Death toll with respect to Time
Similar to the above two plots, here we have plotted the death cases. We can see that the death cases kept on increasing exponentially. After around 90 days, the rate of deaths increased as the days passed. The peak deaths had been 3 million worldwide.
Plotting Confirmed based on Days (Months)
This plot shows the confirmed cases according to the months. It gives a broader view that can help visualize the data of how the instances increased and when they were maximum.
Active cases based on Days
This graph plots the active live cases pertaining to days. The live cases were maximum in the month of May 2021. Through these graphs, we get a wider image of the issues month-wise.
Death toll based on Days
This graph plots the deaths with respect to days. Here we can see that the deaths in March 2020 were zero. After that, there was an increase in the number of cases every month.
Recovered cases with respect to Days
COVID-19 Analysis In India
Forecasting Using LSTM
For predicting the COVID-19 numbers for our model, we built our model with the help of LSTM architecture.
After this, we plotted a graph between the actual COVID-19 numbers and the predicted numbers from the model.
We went with RNN for Time Series prediction instead of other models because LSTMs are better at identifying complex pattern logics from data by remembering what's useful and discarding what's not.
Steps performed to forecast, using the model:
Checking the shape:
It has 467 rows and 3 columns.
Since the number of COVID-19 cases got rather large over time, our model's calculations during training might have been prolonged. This was fixed by using sklearn's MinMaxScaler to rescale our data.
We split the X and Y in such a way that X contained cases for a certain amount of previous days (time_step) and Y contained the reading for the next day.
This way, the model was trained to predict the number of cases on a certain day based on the trend in the number of cases within the previous time_steps number of days.
Since we looked at a chronological timeline of COVID-19 cases, we took the first 80% of the data as our training, and our testing was on the remaining 20%.
We reshaped the input X[n] partitions so our model could process them properly.
BUILDING MODEL ARCHITECTURE
We built the model with the help of LSTM.
The model has an input layer followed by three LSTM layers.
The LSTM layers contain Dropout as 0.5 to prevent overfitting in the model.
The output layer consists of a Dense layer with 1 neuron with activation as ReLU.
We predicted the number of Corona cases, so our output was a positive number (0, ∞).
We took the loss as 'mean_squared_error' and the optimizer taken was adam optimizer for compiling the model.
TRAINING THE MODEL
To train the model, we took out training data (80%) and used 20% of it as validation data.
To lower the learning rate of our model we used ReduceLROnPlateau in the model.
Training the model with 100 epochs
PLOTTING THE PREDICTION
In order to see the prediction and accuracy, first, we predicted the output of our X_test data. This was the output that we got from the test data.
To accurately plot the values, we needed to bring our prediction and y_test data back to the original bounds of the data.

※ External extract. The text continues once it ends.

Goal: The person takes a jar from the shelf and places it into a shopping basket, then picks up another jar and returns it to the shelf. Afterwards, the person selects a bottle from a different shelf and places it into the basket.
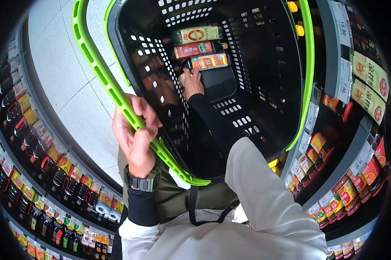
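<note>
My left hand (pixel 137 130), a dark watch on its wrist, is wrapped around the green handle (pixel 111 89) of a black shopping basket (pixel 275 117). Deep inside the basket, my right hand (pixel 193 84) has its fingers curled over a yellow-labelled container (pixel 181 79), mostly hidden by the hand. Just beyond those fingers lies a bottle with an orange label (pixel 209 61). Farther up are a bottle with a red label (pixel 195 50) and one with a cream label (pixel 200 34), all on their sides.
Shelves of dark sauce bottles (pixel 63 167) curve along the left. Jars (pixel 347 190), cream-coloured packages (pixel 368 97) and price tags (pixel 362 158) line the shelves at right, close to the basket. Light floor tiles (pixel 85 115) show between the left shelf and the basket.
</note>
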A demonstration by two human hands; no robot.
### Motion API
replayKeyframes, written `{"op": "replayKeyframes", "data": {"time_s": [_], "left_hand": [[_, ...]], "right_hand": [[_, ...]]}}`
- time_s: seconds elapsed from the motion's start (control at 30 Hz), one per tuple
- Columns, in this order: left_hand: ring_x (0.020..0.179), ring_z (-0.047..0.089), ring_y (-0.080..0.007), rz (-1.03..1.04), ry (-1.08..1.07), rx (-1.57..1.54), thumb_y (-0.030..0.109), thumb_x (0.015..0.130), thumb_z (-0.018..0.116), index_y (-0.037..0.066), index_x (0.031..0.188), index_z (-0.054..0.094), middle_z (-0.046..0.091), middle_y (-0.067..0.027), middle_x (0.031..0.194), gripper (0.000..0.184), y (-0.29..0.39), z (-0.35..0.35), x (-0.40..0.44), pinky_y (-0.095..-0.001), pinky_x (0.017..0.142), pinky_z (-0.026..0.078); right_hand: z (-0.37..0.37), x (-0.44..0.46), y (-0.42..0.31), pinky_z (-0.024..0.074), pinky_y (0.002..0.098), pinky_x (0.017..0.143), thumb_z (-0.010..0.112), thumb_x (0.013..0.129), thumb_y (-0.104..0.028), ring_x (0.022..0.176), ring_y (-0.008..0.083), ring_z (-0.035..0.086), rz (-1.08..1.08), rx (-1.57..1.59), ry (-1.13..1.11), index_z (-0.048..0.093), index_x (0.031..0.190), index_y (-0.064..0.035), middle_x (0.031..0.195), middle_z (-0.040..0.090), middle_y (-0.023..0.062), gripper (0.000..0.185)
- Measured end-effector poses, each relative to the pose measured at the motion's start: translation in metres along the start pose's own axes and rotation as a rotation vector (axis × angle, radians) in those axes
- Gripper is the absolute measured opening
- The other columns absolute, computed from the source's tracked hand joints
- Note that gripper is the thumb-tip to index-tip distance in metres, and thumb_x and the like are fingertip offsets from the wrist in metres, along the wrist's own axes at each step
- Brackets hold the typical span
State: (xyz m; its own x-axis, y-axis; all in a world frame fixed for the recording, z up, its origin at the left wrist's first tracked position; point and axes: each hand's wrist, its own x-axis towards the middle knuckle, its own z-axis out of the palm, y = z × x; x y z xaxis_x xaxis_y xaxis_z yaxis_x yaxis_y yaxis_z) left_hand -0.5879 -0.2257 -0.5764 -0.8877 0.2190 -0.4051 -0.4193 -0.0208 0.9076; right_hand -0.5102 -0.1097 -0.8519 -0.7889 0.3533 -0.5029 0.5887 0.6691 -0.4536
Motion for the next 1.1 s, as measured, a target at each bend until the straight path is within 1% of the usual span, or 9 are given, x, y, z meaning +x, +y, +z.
{"op": "replayKeyframes", "data": {"time_s": [0.13,0.37,0.5,0.6,0.73,0.87,0.9,1.03,1.1], "left_hand": [[0.058,0.042,-0.0088,0.115,0.167,0.148,0.005,0.074,0.052,0.005,0.088,0.045,0.043,-0.0007,0.068,0.015,-0.008,0.007,-0.004,-0.022,0.053,0.036],[0.061,0.046,-0.0094,0.2,0.347,0.54,0.008,0.084,0.066,0.004,0.08,0.051,0.05,-0.0014,0.071,0.016,-0.007,0.013,-0.017,-0.0255,0.057,0.04],[0.066,0.05,-0.014,0.309,0.377,0.471,0.01,0.084,0.067,0.003,0.083,0.053,0.054,-0.0041,0.073,0.016,-0.006,0.008,-0.035,-0.0292,0.062,0.044],[0.067,0.053,-0.0165,0.306,0.34,0.436,0.012,0.086,0.066,0.003,0.084,0.053,0.055,-0.0062,0.073,0.016,0.024,0.017,-0.057,-0.0317,0.065,0.045],[0.059,0.052,-0.0135,0.257,0.42,0.229,0.012,0.085,0.069,0.0,0.085,0.05,0.052,-0.0062,0.074,0.023,0.107,0.034,-0.082,-0.0269,0.045,0.048],[0.053,0.047,-0.0108,0.342,0.293,0.333,0.015,0.083,0.072,0.0,0.08,0.053,0.05,-0.0029,0.068,0.025,0.208,0.03,-0.114,-0.0256,0.043,0.04],[0.052,0.041,-0.0101,0.251,0.247,0.436,0.018,0.084,0.072,0.001,0.072,0.052,0.048,-0.001,0.062,0.029,0.235,0.033,-0.128,-0.0284,0.044,0.033],[0.059,0.031,-0.0138,0.665,-0.221,0.672,0.014,0.086,0.067,0.0,0.066,0.043,0.037,-0.0023,0.058,0.034,0.292,0.055,-0.207,-0.0356,0.051,0.029],[0.058,0.032,-0.0136,0.564,-0.453,0.818,0.014,0.085,0.067,0.0,0.068,0.044,0.04,-0.0026,0.06,0.032,0.311,0.059,-0.252,-0.0348,0.051,0.031]], "right_hand": [[-0.028,-0.023,-0.003,0.0474,0.0458,0.092,0.073,0.061,0.002,0.12,0.0398,0.04,0.041,-0.068,0.066,0.029,0.137,-0.008,0.133,0.031,0.0203,0.088],[-0.189,-0.194,-0.069,0.0449,0.0444,0.082,0.066,0.078,-0.008,0.09,0.0353,0.054,-0.082,0.432,0.263,0.047,0.101,-0.0033,0.097,0.051,0.0159,0.03],[-0.26,-0.335,-0.087,0.0469,0.0399,0.07,0.067,0.081,-0.011,0.069,0.0337,0.054,0.16,0.455,0.318,0.046,0.081,-0.0034,0.07,0.05,0.0113,0.022],[-0.283,-0.425,-0.076,0.0483,0.0358,0.063,0.066,0.083,-0.013,0.064,0.0287,0.058,0.327,0.489,0.38,0.048,0.081,-0.0045,0.071,0.054,0.0108,0.02],[-0.321,-0.509,-0.083,0.0478,0.0349,0.057,0.067,0.082,-0.016,0.059,0.0232,0.06,0.527,0.572,0.336,0.05,0.076,-0.0048,0.066,0.057,0.0101,0.022],[-0.331,-0.557,-0.085,0.0464,0.0296,0.056,0.068,0.083,-0.02,0.056,0.0134,0.054,0.511,0.678,0.427,0.05,0.074,-0.0046,0.062,0.056,0.0061,0.025],[-0.329,-0.562,-0.085,0.0466,0.0303,0.057,0.069,0.08,-0.022,0.058,0.0139,0.054,0.534,0.691,0.439,0.052,0.073,-0.0051,0.063,0.056,0.0056,0.025],[-0.34,-0.569,-0.101,0.0477,0.0348,0.061,0.069,0.078,-0.027,0.065,0.0192,0.059,0.464,0.813,0.494,0.056,0.075,-0.007,0.069,0.06,0.0065,0.024],[-0.354,-0.574,-0.112,0.0486,0.0382,0.063,0.07,0.073,-0.024,0.069,0.0262,0.062,0.367,0.874,0.658,0.058,0.078,-0.0076,0.073,0.063,0.0094,0.021]]}}
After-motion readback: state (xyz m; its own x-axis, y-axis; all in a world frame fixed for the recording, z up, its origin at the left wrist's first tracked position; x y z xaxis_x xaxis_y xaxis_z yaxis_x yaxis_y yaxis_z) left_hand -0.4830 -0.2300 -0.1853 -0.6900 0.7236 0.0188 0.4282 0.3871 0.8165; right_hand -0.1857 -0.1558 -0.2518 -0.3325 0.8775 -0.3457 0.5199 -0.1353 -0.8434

In the end, we plotted a graph between the actual COVID-19 cases compared to our predicted COVID-19 cases to see the overall accuracy of our model.
By performing EDA, we got to know the dataset better and we could bring out meaningful information from the dataset to figure out if any flaws existed in the dataset.
There are many algorithms available for forecasting the data and many statistical models like Random Effect, Fixed Effect, etc., but all these models are linear. Therefore, it can be difficult to adapt to multiple input forecasting problems.
The LSTM model, which is being used for forecasting, has an exponential trend in the number of COVID-19 cases, which is quite similar to the real number of cases. This model can give better results if it is trained with more epochs.
Hope you found this post interesting and informative!